Your task: What is needed is an exact repetition of the lines from the first one in the data through the line with "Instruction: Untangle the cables", with no pictures.

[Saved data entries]

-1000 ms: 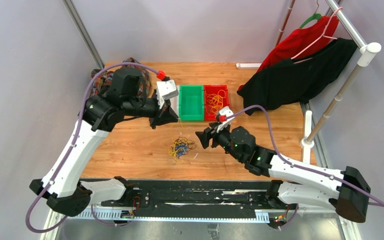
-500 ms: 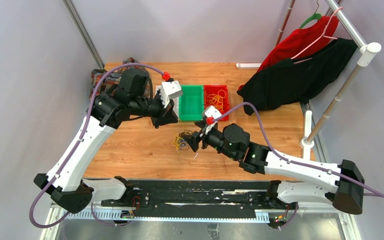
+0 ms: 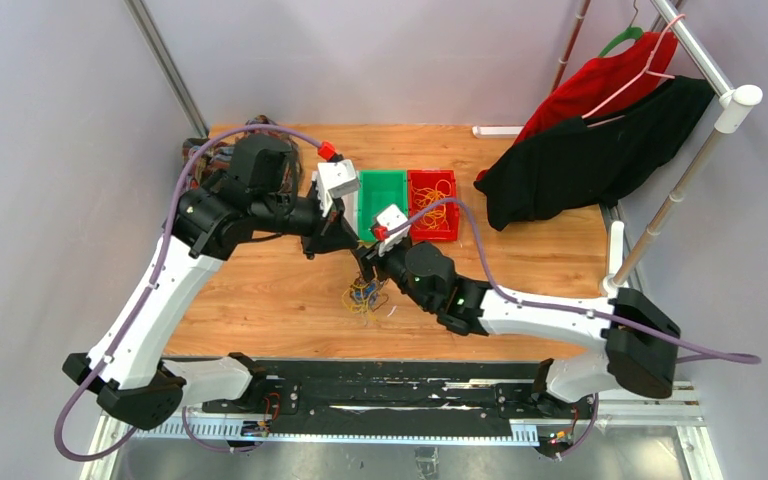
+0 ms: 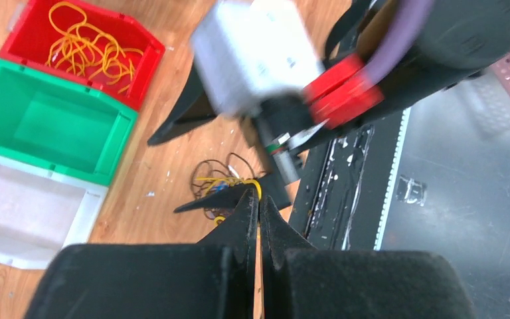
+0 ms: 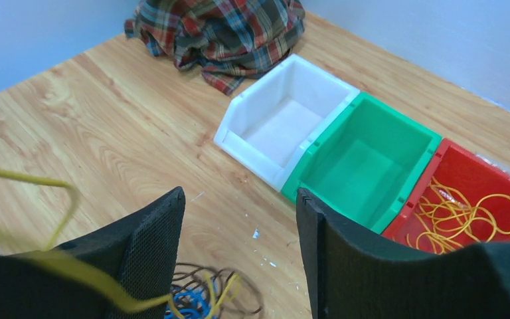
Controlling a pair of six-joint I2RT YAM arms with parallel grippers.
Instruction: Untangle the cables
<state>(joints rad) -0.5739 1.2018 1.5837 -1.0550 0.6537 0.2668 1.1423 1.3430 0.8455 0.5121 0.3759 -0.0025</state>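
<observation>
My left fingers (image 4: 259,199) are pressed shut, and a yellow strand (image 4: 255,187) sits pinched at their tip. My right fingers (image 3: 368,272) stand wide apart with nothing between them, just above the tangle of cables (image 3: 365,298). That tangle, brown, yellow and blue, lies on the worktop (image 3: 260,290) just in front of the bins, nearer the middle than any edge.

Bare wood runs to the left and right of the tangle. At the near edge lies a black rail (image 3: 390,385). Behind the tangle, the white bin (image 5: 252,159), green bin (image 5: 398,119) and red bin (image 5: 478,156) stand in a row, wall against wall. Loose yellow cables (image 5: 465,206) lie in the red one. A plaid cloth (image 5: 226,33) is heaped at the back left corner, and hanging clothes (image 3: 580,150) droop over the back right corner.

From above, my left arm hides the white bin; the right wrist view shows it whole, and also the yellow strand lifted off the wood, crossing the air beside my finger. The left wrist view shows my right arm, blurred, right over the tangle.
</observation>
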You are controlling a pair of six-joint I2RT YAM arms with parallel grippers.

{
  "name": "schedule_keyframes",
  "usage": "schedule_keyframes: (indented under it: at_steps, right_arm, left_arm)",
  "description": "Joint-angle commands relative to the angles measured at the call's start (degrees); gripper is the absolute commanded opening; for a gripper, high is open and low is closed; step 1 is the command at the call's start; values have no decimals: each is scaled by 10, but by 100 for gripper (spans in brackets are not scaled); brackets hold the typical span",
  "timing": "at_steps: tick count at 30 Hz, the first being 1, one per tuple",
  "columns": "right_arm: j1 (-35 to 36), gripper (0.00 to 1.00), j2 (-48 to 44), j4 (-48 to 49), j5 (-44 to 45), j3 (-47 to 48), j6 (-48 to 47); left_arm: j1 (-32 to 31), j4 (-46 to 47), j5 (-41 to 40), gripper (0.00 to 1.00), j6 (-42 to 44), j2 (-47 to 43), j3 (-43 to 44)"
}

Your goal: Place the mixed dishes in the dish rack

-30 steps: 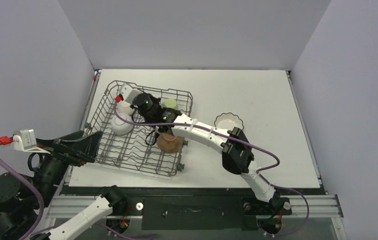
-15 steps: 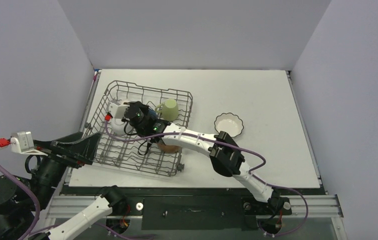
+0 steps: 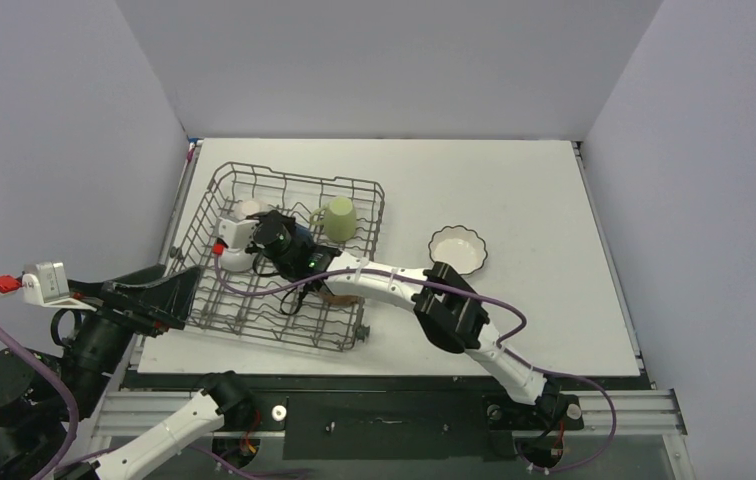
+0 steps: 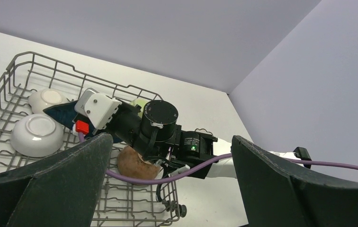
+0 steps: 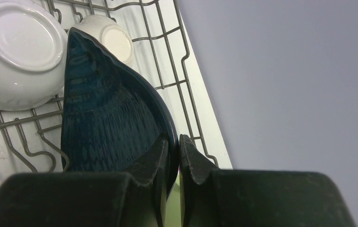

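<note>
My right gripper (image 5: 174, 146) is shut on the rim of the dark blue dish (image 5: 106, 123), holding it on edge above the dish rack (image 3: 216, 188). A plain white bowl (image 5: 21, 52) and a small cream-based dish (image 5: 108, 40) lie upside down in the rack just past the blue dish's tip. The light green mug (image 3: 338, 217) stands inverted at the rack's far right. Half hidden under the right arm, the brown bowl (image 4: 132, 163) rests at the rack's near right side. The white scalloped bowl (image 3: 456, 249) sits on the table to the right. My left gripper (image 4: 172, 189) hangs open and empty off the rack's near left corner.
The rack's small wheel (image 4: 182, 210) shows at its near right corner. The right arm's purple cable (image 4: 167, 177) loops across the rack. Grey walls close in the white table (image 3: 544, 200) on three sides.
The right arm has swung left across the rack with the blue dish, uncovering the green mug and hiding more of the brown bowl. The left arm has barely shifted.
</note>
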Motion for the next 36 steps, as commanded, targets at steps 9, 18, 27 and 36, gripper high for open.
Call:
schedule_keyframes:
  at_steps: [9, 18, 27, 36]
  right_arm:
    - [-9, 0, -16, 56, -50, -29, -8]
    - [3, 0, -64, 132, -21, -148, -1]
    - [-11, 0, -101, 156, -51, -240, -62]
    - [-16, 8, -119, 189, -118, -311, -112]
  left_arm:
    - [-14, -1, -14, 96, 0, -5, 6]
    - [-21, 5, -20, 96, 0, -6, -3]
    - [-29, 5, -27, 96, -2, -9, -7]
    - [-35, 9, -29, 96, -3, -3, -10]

Result of the task:
-1000 ms: 
-500 ms: 
+0 ms: 
+0 ms: 
+0 ms: 
Controlling a pair of six-joint I2RT YAM arms with parallel grippers.
Instruction: Untangle the cables

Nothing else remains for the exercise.